Below are records; reply with nothing but the number of lines in them that contain "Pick".
##### Task material #####
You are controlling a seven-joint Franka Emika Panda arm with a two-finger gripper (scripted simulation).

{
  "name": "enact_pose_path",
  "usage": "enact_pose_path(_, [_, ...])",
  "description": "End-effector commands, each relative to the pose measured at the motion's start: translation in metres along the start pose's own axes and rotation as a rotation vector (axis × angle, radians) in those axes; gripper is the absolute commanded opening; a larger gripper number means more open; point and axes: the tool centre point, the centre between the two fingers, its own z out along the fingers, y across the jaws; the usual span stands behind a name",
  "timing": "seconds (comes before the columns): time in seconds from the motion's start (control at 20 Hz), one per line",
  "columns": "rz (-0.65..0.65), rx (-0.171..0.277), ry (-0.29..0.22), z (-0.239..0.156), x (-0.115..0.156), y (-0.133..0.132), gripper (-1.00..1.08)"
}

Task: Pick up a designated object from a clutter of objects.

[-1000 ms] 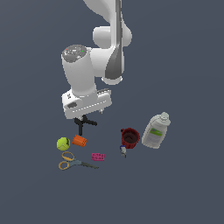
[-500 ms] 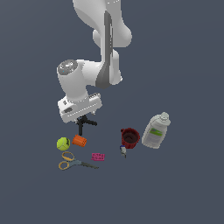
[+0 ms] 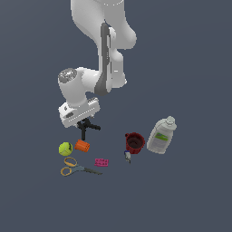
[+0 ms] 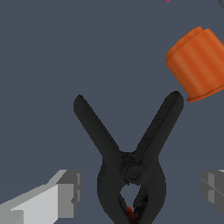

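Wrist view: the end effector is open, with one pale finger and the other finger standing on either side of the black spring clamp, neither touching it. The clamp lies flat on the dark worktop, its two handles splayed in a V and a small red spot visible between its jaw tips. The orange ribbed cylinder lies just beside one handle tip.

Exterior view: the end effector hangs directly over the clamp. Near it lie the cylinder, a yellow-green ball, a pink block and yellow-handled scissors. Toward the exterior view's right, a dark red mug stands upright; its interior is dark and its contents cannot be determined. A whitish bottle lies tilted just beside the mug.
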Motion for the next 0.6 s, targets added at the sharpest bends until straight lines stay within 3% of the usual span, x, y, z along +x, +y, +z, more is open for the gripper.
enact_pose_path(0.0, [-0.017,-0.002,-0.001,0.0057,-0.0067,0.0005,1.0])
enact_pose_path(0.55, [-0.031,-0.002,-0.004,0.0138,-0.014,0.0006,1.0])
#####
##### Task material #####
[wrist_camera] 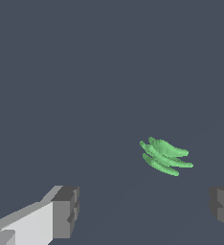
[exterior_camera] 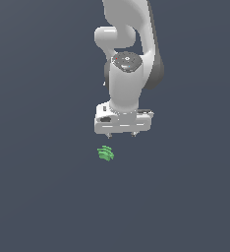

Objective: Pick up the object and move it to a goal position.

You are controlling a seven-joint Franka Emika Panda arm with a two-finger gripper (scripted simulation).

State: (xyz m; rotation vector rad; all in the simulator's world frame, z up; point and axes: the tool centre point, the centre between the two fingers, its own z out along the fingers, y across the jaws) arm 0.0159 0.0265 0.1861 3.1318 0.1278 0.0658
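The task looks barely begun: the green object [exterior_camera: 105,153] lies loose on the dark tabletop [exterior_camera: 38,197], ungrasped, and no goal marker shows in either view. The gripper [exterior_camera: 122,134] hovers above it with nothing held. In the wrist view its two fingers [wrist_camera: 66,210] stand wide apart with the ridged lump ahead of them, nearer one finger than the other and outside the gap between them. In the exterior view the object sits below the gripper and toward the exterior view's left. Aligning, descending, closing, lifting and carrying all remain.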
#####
**Answer box:** 2